If you are prone to vertigo or have weak legs, the port city of Valparaiso, Chile, may not be the place for you. The city, a UNESCO World Heritage site, has more than 42 hills, some of them heart-poundingly steep. But if you can deal with some leg work, or find a nice taxi driver, you will find interesting and intricate vistas up many a winding road.
I had just one day to visit Valparaiso from Santiago. I debated whether to take an organized bus tour or go on my own. I chose the tour, mainly because I didn’t get my act together to research bus schedules or what I should see.

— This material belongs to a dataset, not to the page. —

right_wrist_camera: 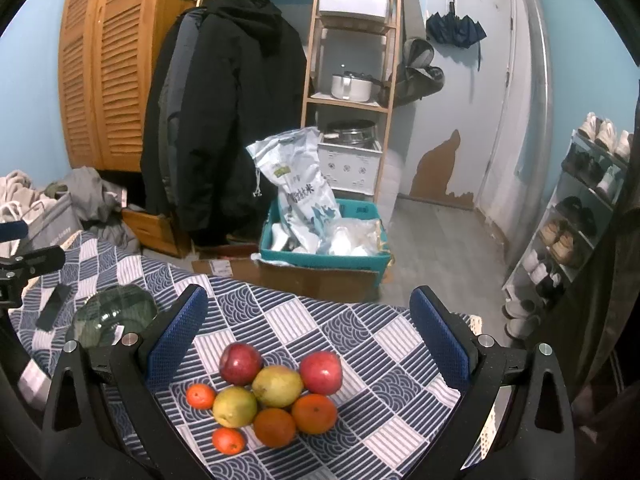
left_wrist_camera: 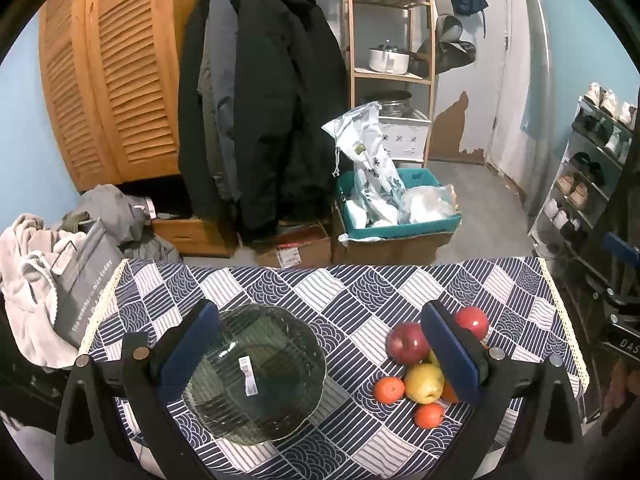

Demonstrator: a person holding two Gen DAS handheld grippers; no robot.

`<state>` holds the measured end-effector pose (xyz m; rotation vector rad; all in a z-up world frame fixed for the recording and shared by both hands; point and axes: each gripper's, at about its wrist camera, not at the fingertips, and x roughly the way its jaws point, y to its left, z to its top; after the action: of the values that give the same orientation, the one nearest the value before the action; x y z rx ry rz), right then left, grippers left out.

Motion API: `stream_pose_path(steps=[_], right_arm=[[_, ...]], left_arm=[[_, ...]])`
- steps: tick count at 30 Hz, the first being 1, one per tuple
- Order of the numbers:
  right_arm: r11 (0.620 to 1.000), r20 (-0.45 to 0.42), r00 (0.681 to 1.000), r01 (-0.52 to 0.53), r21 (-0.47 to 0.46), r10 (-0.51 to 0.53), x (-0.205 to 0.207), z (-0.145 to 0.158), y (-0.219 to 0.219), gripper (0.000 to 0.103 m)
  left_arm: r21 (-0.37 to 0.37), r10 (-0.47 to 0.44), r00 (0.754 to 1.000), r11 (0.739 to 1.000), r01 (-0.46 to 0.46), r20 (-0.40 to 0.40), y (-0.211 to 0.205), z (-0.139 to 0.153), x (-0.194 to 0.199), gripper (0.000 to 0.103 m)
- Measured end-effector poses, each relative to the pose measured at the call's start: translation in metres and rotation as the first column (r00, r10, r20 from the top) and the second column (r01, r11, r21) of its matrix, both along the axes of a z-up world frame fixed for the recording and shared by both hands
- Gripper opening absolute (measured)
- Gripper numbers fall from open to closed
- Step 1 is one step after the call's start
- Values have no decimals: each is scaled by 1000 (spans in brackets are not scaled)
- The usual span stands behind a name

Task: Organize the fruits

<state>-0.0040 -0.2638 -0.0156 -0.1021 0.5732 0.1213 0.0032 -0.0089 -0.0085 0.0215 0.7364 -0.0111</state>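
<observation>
A ribbed glass bowl [left_wrist_camera: 256, 372] stands empty on the patterned tablecloth [left_wrist_camera: 352, 292], with a white label inside. My left gripper [left_wrist_camera: 320, 356] is open above it, the bowl by its left finger. To the right lies a pile of fruit: two red apples [left_wrist_camera: 406, 342], a yellow pear [left_wrist_camera: 424, 382] and small oranges [left_wrist_camera: 388, 390]. In the right wrist view my right gripper [right_wrist_camera: 308, 344] is open above the pile: red apples [right_wrist_camera: 240, 362], two pears [right_wrist_camera: 276, 386], two oranges [right_wrist_camera: 314, 414] and two small mandarins [right_wrist_camera: 200, 396]. The bowl [right_wrist_camera: 116, 316] is at the left.
A black phone [right_wrist_camera: 54, 306] lies on the cloth [right_wrist_camera: 360, 340] left of the bowl. Beyond the table's far edge are cardboard boxes and a teal crate [left_wrist_camera: 400, 220], hanging coats [left_wrist_camera: 260, 100], a wooden shelf and a shoe rack [left_wrist_camera: 588, 168].
</observation>
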Motion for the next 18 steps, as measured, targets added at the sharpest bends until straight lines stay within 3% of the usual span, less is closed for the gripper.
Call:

It was a good choice. It turns out that buses pull in to the lower city. Then you have to find your way up the hills to the sights. If you’re looking for something in particular and start up the wrong vertical street, it’s a steep investment in going the wrong direction.
You can get up hills by foot or by ancient ascensor, the Spanish word for funicular. Check out this video of a ride up an ascensor. It really gives the feel of the experience:
Our tour’s first stop was at one of Pablo Neruda’s houses. The Chilean poet had three. The two others are in Santiago and La Isla Negrita. The Valparaiso one, La Sebastiana, is on a steep street that our bus driver got the sweats navigating. I found myself wondering about how the strength of the emergency brake and its ability to hold a huge vehicle on that steep a pitch. 
Neruda’s airy four-story house faces the sea, which he loved. The "crazy house full of stairs," as described by the Pablo Neruda Foundation, is packed with nautical knick-knacks. I mainly know Neruda from the Italian movie, Il Postino, about a postman’s admiration for the poet, who comes to the postman’s village for a season.